_Description of the task_
Below is a listing. Quote from it, exactly, the lines from the one containing "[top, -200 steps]" down to the one containing "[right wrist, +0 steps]", both ends included, and nothing else.

#### Data shown

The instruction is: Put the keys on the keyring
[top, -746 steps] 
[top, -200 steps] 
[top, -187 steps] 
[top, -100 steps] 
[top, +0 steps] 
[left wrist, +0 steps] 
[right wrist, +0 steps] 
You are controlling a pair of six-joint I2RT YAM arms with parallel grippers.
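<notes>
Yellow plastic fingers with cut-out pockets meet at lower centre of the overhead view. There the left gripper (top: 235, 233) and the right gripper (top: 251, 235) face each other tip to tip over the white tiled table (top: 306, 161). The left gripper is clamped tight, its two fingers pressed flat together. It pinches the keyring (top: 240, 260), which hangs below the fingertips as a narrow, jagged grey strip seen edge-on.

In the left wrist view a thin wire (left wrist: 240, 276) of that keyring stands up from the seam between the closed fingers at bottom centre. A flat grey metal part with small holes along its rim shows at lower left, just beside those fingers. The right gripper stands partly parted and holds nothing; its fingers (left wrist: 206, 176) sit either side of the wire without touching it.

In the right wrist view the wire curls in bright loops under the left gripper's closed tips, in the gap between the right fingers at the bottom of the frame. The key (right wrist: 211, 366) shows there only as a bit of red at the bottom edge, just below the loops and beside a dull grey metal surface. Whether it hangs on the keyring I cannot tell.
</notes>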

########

_Result of the exercise_
[top, -200 steps] 
[top, -187 steps] 
[top, -100 steps] 
[top, +0 steps] 
[left wrist, +0 steps] 
[right wrist, +0 steps] 

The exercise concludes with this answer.